_What you are asked to do_:
Transcribe the lines from the start of the data below through the line with "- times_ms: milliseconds", word for word and nothing more.

_Given material_:
-- Opening Marker --
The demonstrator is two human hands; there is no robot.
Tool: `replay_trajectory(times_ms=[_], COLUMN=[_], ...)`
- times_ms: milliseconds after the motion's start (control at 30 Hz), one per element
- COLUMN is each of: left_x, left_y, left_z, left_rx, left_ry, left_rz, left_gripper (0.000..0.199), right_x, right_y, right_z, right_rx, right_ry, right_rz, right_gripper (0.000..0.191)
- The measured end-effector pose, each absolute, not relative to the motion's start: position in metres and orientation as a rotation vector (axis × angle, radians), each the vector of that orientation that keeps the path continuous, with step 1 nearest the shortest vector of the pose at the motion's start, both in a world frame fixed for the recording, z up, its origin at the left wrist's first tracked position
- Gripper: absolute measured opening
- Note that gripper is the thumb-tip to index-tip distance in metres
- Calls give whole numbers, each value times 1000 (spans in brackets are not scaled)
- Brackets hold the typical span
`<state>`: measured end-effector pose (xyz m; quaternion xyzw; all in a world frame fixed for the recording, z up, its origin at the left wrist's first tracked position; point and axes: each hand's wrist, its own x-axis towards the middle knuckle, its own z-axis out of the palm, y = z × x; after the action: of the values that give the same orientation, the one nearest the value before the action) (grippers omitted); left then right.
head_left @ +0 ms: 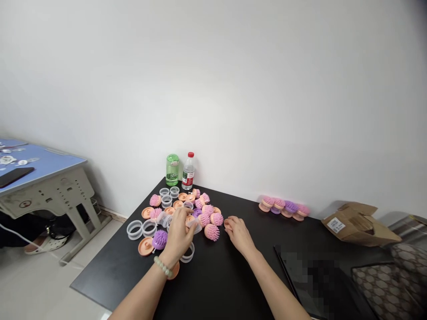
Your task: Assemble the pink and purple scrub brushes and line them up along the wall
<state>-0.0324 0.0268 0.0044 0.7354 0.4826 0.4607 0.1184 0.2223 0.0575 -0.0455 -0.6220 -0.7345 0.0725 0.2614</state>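
My left hand, wearing a bead bracelet, reaches into a pile of scalp massage brush parts. Its fingers are closed on a translucent plastic ring, partly hidden by the hand. My right hand is to the right of the pile, fingertips pinched at a small peach-coloured edge; what it belongs to is hidden. Around the left hand lie pink bristle heads, a purple bristle head, orange round bases and clear rings.
Several assembled brushes stand in a row by the wall. A green bottle and a red-capped water bottle are at the back corner of the black table. An opened cardboard box sits at the right. A blue table is at left.
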Motion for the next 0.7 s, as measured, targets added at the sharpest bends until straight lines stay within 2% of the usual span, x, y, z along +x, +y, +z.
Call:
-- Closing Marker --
_Answer space_:
The demonstrator is two human hands; there is no robot.
Tool: `replay_trajectory(times_ms=[_], COLUMN=[_], ...)`
- times_ms: milliseconds after the motion's start (control at 30 Hz), one per element

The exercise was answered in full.